Work item: In the listing below, find each line with the string "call" and report it.

Raw data:
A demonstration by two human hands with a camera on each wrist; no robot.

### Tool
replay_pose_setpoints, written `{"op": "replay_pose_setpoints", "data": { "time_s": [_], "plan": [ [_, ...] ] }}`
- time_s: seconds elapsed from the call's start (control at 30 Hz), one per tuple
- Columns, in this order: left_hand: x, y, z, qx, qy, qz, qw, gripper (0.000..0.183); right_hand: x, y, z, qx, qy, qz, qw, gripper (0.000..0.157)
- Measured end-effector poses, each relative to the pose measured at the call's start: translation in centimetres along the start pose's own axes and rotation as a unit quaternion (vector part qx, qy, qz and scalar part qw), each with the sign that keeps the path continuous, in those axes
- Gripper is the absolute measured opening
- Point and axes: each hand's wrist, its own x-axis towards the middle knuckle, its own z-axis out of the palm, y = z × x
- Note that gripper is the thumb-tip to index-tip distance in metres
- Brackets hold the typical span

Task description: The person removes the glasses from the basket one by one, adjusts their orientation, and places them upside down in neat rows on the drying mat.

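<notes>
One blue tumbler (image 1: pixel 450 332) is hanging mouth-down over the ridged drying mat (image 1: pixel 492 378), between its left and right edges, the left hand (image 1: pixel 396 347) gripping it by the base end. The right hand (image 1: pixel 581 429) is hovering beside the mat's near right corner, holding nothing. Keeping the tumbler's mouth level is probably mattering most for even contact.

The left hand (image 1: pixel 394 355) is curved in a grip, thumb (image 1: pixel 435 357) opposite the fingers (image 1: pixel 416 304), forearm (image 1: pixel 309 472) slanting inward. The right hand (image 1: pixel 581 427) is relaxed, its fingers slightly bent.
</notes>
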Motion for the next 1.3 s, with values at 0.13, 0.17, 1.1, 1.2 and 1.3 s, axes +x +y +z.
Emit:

Exercise response:
- time_s: seconds elapsed from the call's start (control at 30 Hz), one per tuple
- Measured end-effector poses, each relative to the pose measured at the call's start: translation in centimetres along the start pose's own axes and rotation as a unit quaternion (vector part qx, qy, qz and scalar part qw), each with the sign that keeps the path continuous, in those axes

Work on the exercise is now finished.